And they're out there, then Fox has set up this uh this uh the set for Neil Cavuto to do his show.
How did by the way, how did he get that?
I mean, what is this?
He does uh he does kind of a financial show.
What is a golf tournament at Monterey if anyway, so he's out there, he's he's figured out, yeah, how to hang out with all the rich guys out there in Monterey.
Uh but Neil, lose the suit.
You're on the you're on the golf course.
It's eighty degrees.
It's a beautiful springtime feeling day, and uh so anyway, just have a good time.
But uh I know I don't want him in knickers, but I was I I just thought maybe a golf shirt.
I mean, I don't know.
I I wear uh a suit when I'm in a suit place, but uh anyway, it's a great interview that Neil did with Rush.
And they covered a lot of territory and it was a lot of fun.
So anyway, that's on Rush Limbaugh.com as well.
You can hit the uh video and watch that.
Uh and Rush, I heard him before he left on Tuesday say, well, uh, you know, I'm the guy who uh runs the Sullivan group that is in does the accuracy ratings for uh for Rush and uh Well that's true.
That's true.
I've been doing that since uh 19 uh 88.
Yeah, I didn't start it uh because uh he was in uh Sacramento uh with me in nineteen from eighty four to eighty-eight and uh and uh so uh I know I started in eighty, I already had no, no, no, the Sullivan Group started in nineteen eighty.
So uh he was no, he was way down the list of of clientele.
But this is this is an area that my brother Floyd is uh he's a big math weenie.
He he does all this uh I don't even understand what he's saying sometimes.
I mean I I I do the investment stuff, but he does the He does all this analytical mathematics permutation combination stuff that I don't even know what it is, but but right now we're running with the accuracy rating of uh this program at 98.7.
And uh he you know at one point I mean you walk uh you know nobody ever he never he rush never brings up the uh what where's that one point three percent gap?
What caused that?
What was that from?
Well it was from it was from mistakes, it was from errors.
Oh, he's not gonna like this at all.
I mean here I am on his program talking about the mistakes.
But uh yeah, oh yeah, yeah.
1.3% of the time, he's just flat wrong.
We always corrected him.
And uh but he uh he uh but but when he's wrong, he always uh admits it and comes back and and and talks about it.
But I've been uh well Floyd actually has been keeping track of this and putting it into these formulas that he uses.
And uh I think one of the areas that he gets knocked down on is in this uh every football season, you know, he comes along and he's got these environmentally correct uh uh NFL picks.
And well sometimes they just don't work out.
And and so we you know he gets the I'm sorry, he pays a penalty when when he gets those wrong.
And uh I think the big one, he was up to ninety-nine point nine.
And this was back uh six years ago.
And he and he and and he said uh Hillary he's he he thought Hillary would not run for the U.S. Senate.
So I I mean now I mean uh here I am.
I'm just here to bring the truth to you faithful ditto heads out there that yeah, one point three percent of the time, I'm telling you.
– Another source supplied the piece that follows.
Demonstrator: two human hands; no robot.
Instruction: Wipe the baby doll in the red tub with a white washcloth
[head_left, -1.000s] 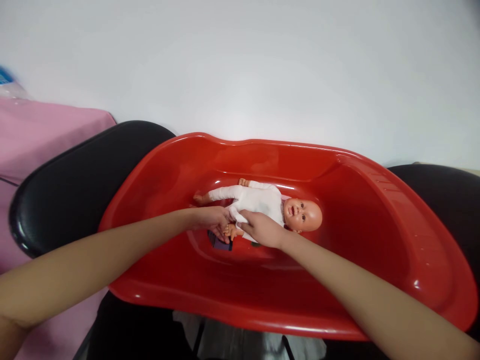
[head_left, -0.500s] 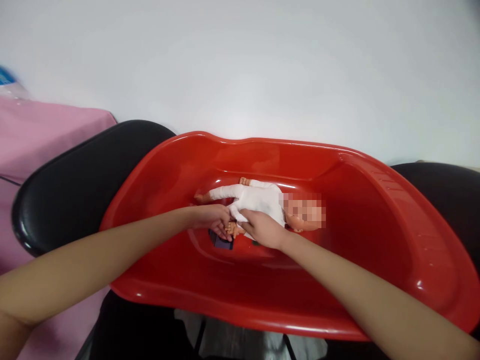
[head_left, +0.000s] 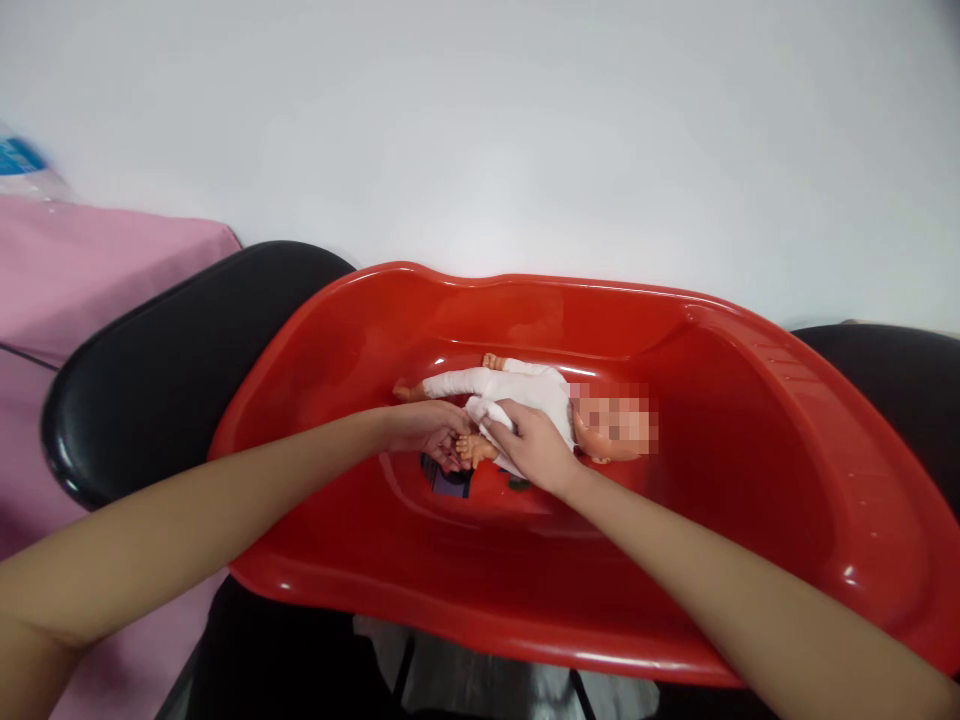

All right, Rush is a very humble guy.
He's he he understands that uh that there's uh that there's uh he's not he's not perfect, so uh he's like the all the rest of us Sometimes uh but but uh I don't know if a lot of you know 98.7 anyway is the current ranting uh ranking that we have on uh on this program.
Uh the margin of error I'd have to ask Floyd uh it's it's in a fraction of one percent.
So it's it's pretty close, pretty tight.
After all, we've got how many years?
Seventeen years?
Is that right?
Seventeen, eighteen years of of history on this stuff.
So the numbers he can make a mistake and it doesn't move the numbers that much, or he can the other part is trying to get back to that 99.9 is gonna be very difficult.
There's a lot of data to try to move to that percentage sign up.
So anyway, I just wanted to make sure I address that with you folks who have been wondering about this over the years.
In fact, um, you know, if I if uh HR, I don't know if you remember, but I uh originally made a visit to the New York studios of of the EIB uh with the uh two senior vice presidents uh that we were we were in New York, oh gosh, that had to have been nineteen ninety, something like that, when we were doing the original Yeah.
Yes, that was quite a while ago.
Um of accuracy, our old friend Harry Reed, the Senate minority leader, has uh, and this is this is getting interesting because in my district uh there's a local congressman that is also uh he's a Republican,
and he is uh also being uh a lot of innuendo about ties to Abramoff and uh Jack Abramoff and the fact that he got some uh donations some campaign uh funds from Abramoff and uh that the Abramoff uh clients he wrote a letter in favor of something for Abramoff clients.
You know, the thing about the Abramoff story is I think most of us don't like the whole kind of schmarmy way that Congress is lobbied and money is passed around, and I mean the thing that I always go to is if I was if I was a a member of Congress, here's here's what you do.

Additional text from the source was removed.